Check every line of the entries below for the word "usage", and copy the ones that have it.

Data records
---

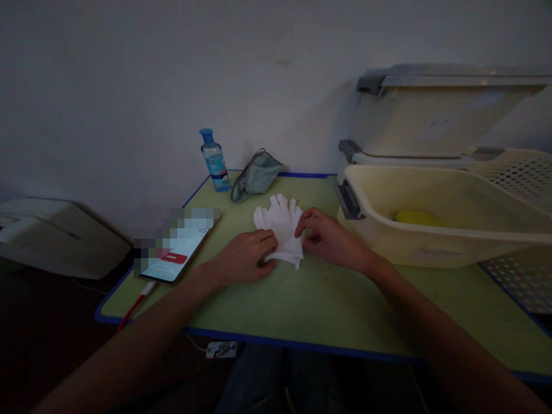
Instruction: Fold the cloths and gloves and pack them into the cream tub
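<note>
A white fabric glove [283, 225] lies flat on the green tabletop, its fingers pointing away from me and its cuff towards me. Layers show at the cuff edge; whether it is one glove or a stacked pair I cannot make out. My left hand [250, 256] is curled at the left side of the cuff, with fingertips and thumb closed on the edge. On the opposite side, my right hand [325, 236] pinches the glove's right edge with its fingers bent. The right hand's lower fingers are partly hidden.
A tablet-like phone [181, 247] with a red-and-white cable [137, 305] lies left on the table [276, 305]. Behind stand a blue bottle [216, 164] and a grey-green mesh pouch [259, 175]. A cream bin [388, 244] holding something yellow [417, 218] and a lidded box [409, 123] stand right.
</note>
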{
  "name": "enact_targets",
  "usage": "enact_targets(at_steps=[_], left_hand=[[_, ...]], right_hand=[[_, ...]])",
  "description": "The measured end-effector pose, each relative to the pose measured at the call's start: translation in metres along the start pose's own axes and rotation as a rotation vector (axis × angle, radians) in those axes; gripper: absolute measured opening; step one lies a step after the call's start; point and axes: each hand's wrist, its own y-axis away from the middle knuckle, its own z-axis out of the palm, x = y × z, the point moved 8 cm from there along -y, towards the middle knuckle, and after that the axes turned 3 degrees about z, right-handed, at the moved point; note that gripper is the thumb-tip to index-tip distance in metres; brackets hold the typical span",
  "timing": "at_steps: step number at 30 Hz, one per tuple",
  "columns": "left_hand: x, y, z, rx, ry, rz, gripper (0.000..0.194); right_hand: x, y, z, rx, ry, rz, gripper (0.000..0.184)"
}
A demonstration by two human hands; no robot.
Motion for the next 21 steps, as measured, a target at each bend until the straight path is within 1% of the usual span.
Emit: enact_targets(at_steps=[4,6,9,12,14,16,19,21], left_hand=[[-0.012,-0.001,0.0,0.084,0.156,0.002,0.011],[-0.016,-0.002,0.0,0.119,0.212,-0.028,0.011],[-0.023,-0.001,0.0,0.164,0.298,-0.11,0.01],[-0.028,0.001,0.003,0.186,0.395,-0.166,0.017],[-0.027,0.001,0.002,0.21,0.433,-0.138,0.021],[-0.022,0.0,-0.003,0.255,0.453,-0.066,0.021],[-0.015,-0.001,-0.011,0.315,0.473,0.04,0.017],[-0.015,-0.003,-0.013,0.34,0.498,0.041,0.018]], right_hand=[[-0.017,0.007,0.013,-0.217,0.035,-0.202,0.028],[-0.017,0.01,0.018,-0.256,0.102,-0.213,0.029],[-0.012,0.009,0.023,-0.244,0.213,-0.153,0.023],[-0.015,0.008,0.027,-0.233,0.323,-0.195,0.016],[-0.018,0.007,0.029,-0.22,0.375,-0.244,0.012],[-0.02,0.007,0.029,-0.199,0.383,-0.275,0.013],[-0.02,0.006,0.027,-0.158,0.334,-0.294,0.016],[-0.018,0.006,0.024,-0.116,0.281,-0.282,0.021]])
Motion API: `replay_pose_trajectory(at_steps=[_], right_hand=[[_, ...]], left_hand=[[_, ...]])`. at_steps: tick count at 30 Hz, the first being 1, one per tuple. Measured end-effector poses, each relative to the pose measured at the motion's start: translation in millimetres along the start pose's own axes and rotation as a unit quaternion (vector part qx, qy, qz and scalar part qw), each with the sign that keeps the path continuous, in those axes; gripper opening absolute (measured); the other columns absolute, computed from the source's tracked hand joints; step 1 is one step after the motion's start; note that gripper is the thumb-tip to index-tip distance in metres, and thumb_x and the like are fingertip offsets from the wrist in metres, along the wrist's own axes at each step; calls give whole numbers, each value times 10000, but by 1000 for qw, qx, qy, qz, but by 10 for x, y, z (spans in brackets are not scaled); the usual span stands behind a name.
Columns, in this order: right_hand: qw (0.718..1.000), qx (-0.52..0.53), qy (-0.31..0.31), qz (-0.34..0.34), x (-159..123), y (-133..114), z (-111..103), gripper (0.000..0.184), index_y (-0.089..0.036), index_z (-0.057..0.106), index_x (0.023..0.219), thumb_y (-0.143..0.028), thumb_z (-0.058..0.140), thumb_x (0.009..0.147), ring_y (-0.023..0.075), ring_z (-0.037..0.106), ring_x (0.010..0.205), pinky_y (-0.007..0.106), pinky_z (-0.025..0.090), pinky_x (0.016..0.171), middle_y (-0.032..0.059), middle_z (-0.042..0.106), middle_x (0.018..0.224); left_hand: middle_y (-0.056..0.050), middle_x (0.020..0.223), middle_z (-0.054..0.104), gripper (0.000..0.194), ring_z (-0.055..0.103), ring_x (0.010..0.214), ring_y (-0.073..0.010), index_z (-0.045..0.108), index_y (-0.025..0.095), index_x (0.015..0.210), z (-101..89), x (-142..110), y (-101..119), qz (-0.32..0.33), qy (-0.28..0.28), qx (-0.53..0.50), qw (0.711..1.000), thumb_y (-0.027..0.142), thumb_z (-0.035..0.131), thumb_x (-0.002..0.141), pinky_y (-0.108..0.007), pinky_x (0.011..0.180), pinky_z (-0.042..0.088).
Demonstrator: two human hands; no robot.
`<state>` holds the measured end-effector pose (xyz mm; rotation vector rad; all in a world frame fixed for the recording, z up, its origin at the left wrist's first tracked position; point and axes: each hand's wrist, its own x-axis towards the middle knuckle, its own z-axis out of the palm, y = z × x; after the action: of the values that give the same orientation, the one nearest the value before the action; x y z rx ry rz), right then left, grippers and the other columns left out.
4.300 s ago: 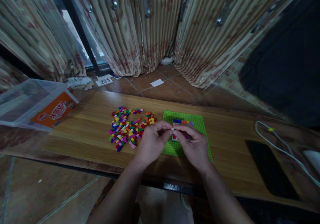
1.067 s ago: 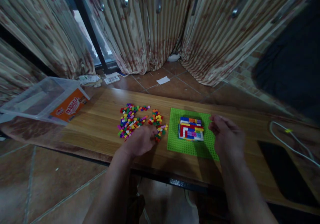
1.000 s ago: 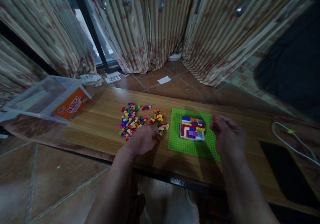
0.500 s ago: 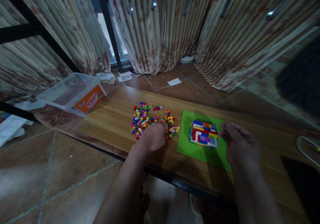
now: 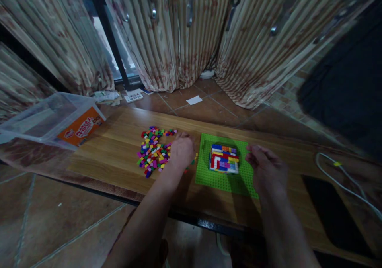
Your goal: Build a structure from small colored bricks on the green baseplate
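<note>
A low block of many-coloured toy bricks stands on a green studded baseplate. To its left lies a loose pile of small coloured bricks. Over the right part of that pile is my left hand, its fingers curled downward and closed; whatever is between them is hidden. My right hand hovers at the right edge of the baseplate, thumb and fingers pinched together. Something tiny may be at those fingertips, too small and dark to name.
A clear plastic box with an orange label stands at the left end of the wooden table. On the right are a dark flat object and a white cable. Curtains hang behind, with papers on the floor.
The view has swung to the right. My left hand has moved toward the far side of the pile, covering its right part. My right hand stays pinched by the baseplate's right edge.
</note>
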<state>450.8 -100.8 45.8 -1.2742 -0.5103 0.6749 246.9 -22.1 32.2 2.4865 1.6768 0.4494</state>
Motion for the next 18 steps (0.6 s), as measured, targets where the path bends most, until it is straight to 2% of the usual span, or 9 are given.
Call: replay_pose_trajectory(at_steps=[3,7,12,18], right_hand=[[1000,5,8,-9,47,-18,-58,209,-197,713,717,-325,826,597,82,581,578,205,479,529,-13,683,708],[1000,9,5,-18,88,-36,-81,203,-191,709,726,-327,813,617,83,589,587,211,481,544,-9,680,719],[1000,25,7,1,92,-67,-58,210,-186,714,719,-326,821,604,69,576,565,205,471,547,-13,682,706],[999,33,4,20,76,-69,-55,222,-189,718,686,-333,838,568,63,570,570,191,466,552,-13,687,684]], left_hand=[[-141,962,658,240,609,985,-240,677,126,914,59,39,-13,-28,-15,24,999,130,449,838,-342,899,483],[-122,948,669,256,620,960,-235,676,162,881,50,36,-66,-36,-8,29,999,100,432,833,-323,858,486],[-124,946,669,254,613,976,-252,673,173,868,-40,-12,-53,-37,-3,19,999,106,430,837,-335,836,474],[-96,1012,676,256,637,904,-210,660,187,934,-180,-150,-32,-68,23,-27,997,194,407,893,-300,793,474]])
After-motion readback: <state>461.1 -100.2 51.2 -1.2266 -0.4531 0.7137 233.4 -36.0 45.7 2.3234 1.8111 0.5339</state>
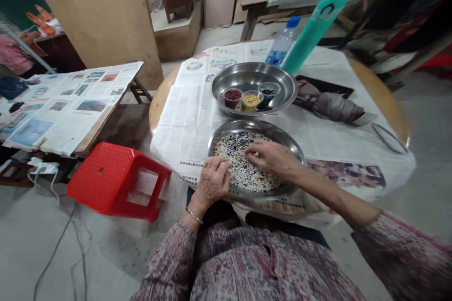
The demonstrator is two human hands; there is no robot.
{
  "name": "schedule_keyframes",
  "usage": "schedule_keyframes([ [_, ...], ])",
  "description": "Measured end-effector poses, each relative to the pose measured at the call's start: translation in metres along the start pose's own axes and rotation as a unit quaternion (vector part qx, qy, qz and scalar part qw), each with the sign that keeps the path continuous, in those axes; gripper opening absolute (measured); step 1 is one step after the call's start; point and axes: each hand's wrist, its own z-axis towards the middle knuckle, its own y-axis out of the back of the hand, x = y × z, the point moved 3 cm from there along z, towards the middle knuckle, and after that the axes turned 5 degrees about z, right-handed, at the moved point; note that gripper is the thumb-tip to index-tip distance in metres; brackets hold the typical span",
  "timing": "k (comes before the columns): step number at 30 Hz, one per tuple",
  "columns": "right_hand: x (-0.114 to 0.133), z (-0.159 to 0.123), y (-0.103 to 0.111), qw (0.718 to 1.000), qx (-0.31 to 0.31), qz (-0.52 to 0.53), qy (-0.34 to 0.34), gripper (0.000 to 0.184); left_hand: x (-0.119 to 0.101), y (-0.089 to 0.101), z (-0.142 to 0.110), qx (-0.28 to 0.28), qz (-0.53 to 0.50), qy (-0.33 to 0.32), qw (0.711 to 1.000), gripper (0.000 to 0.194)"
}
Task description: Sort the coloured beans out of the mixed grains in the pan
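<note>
Nearest to the camera is my own shirt point(261, 263), at the bottom of the frame. Just above it, in the centre, the near basin point(294, 142) stands on the counter point(164, 96), over newspaper point(178, 127). The mixed grains point(259, 182), white, black and some yellow, are spread on its bottom in a wide, roughly round layer, so I see no clear long axis in them.

The grains lie directly under my right hand point(270, 156), and to the right of my left hand point(213, 178). My right hand is nearer to their middle. This arm enters from the lower right, crosses the basin's right rim and points to the left, with the palm down and the fingertips drawn close together. Something small and pale shows at the fingertips, but I cannot tell if it is a grain held there. My left hand rests at the left lower rim, fingers bent over the edge; if they hold anything, I cannot tell. The two hands are apart.

Beyond them, higher in the frame, the far basin point(252, 70) carries three cups point(250, 101), with red, yellow and black contents.
</note>
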Motion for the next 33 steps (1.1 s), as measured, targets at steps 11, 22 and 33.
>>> schedule_keyframes([
  [11, 0.007, 0.033, -0.025, 0.999, 0.010, -0.050, 0.020, 0.020, 0.000, -0.001, 0.000, -0.014, 0.008, -0.005, 1.000, 0.017],
  [22, 0.008, 0.037, -0.010, 0.998, 0.011, 0.043, 0.043, 0.019, 0.003, -0.003, -0.003, 0.026, 0.016, 0.024, 0.999, 0.019],
  [33, -0.011, 0.018, 0.007, 1.000, -0.017, -0.021, -0.013, 0.021, -0.009, 0.010, 0.004, 0.026, 0.019, 0.022, 0.999, 0.021],
])
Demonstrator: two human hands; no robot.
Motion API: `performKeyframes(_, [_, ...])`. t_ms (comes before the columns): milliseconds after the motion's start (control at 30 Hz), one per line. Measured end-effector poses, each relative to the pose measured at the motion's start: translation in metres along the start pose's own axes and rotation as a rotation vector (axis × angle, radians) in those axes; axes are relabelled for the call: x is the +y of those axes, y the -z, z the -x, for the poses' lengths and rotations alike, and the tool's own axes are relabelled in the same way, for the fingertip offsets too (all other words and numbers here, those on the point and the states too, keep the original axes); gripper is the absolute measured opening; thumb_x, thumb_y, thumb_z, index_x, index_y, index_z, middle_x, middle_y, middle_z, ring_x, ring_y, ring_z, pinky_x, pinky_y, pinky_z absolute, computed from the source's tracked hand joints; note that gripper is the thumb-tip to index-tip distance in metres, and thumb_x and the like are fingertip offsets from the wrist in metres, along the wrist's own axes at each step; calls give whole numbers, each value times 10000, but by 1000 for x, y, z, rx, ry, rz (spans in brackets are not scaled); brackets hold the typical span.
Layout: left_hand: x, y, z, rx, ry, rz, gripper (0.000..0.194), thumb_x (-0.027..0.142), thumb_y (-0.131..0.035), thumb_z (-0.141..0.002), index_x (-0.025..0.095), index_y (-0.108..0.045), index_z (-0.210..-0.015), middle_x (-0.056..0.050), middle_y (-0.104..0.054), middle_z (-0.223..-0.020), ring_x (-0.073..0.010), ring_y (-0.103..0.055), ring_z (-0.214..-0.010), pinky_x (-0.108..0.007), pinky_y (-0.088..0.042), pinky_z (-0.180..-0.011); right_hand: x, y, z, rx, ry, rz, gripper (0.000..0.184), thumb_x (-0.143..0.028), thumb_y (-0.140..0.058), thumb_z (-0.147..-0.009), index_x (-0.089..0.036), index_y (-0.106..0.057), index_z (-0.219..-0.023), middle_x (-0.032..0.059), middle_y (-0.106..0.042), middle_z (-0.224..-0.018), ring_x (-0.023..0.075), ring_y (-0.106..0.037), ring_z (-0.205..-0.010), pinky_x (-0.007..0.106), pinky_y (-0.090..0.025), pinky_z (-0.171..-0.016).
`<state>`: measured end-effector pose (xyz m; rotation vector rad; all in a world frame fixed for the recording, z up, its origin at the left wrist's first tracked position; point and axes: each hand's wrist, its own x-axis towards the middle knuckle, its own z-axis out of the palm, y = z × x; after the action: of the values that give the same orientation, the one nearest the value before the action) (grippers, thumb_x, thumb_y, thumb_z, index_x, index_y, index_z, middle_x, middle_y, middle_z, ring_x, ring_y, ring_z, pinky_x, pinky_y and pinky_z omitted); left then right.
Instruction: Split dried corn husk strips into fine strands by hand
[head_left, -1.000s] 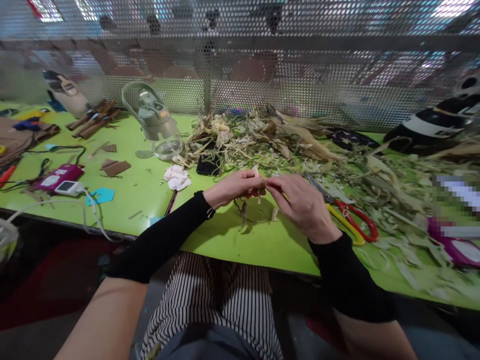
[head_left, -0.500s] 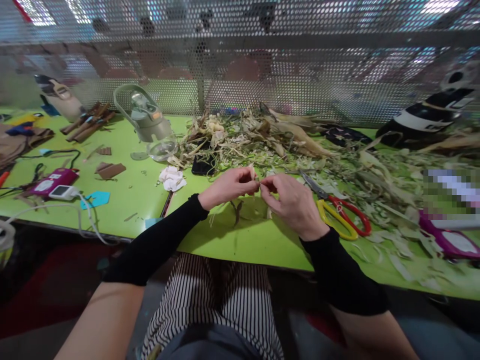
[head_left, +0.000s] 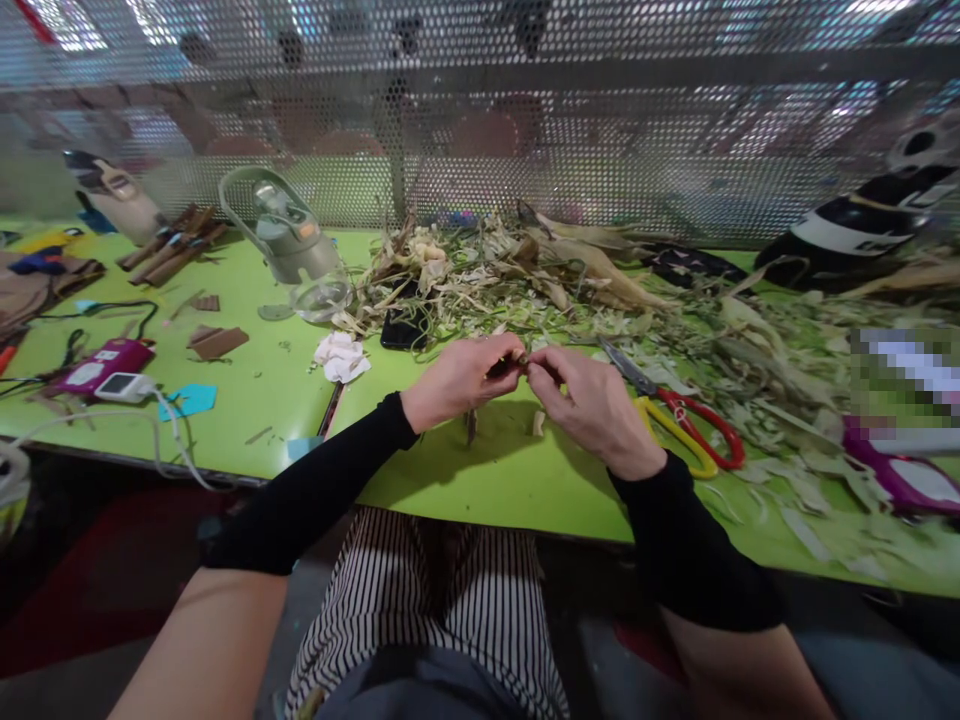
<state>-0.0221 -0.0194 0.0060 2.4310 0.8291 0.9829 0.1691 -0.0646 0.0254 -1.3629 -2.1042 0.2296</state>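
Observation:
My left hand (head_left: 469,378) is closed, thumb and fingers pinching a small strip of dried husk (head_left: 522,357) over the front of the green table (head_left: 450,490). From the other side my right hand (head_left: 589,400) pinches the same small strip, fingertips nearly touching those of the left. Most of the strip is hidden by the fingers. Beneath the hands lie a thin brown scrap (head_left: 471,428) and a short pale piece (head_left: 538,422). Scissors (head_left: 694,430) with one red and one yellow handle lie just right of my right hand.
Behind my hands spreads a heap of dried husks (head_left: 487,270), with a black phone (head_left: 403,328) at its edge. Crumpled tissue (head_left: 341,357), a green-grey bottle (head_left: 292,240) and a purple device (head_left: 105,370) with cables are left. A dark bottle (head_left: 840,235) leans right, before a perforated screen (head_left: 480,150).
Both hands stay together, with a slight turn of the left hand's fingers. The pale strands that hung around the fingers no longer show as before. The view has shifted slightly.

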Motion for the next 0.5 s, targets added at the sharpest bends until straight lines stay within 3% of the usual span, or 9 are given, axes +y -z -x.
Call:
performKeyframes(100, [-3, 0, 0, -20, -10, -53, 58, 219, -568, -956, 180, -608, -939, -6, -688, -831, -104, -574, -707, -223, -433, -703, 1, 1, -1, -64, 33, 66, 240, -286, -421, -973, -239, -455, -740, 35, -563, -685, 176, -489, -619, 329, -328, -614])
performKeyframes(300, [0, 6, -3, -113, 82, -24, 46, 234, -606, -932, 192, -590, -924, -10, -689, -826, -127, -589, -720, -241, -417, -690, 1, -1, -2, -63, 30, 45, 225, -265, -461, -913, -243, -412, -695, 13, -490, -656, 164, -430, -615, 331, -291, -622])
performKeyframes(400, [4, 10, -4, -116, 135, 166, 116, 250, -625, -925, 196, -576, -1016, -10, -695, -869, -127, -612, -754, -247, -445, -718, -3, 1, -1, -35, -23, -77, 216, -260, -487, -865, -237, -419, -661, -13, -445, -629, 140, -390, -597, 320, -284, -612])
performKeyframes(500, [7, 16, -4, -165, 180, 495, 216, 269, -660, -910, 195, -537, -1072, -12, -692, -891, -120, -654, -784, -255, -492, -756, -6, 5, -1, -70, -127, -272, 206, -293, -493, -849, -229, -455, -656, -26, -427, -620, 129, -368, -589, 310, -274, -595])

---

ANSWER BOX>
  "usage": "enact_targets(at_steps=[_], left_hand=[[_, ...]], right_hand=[[_, ...]])",
  "usage": "schedule_keyframes([ [_, ...], ])",

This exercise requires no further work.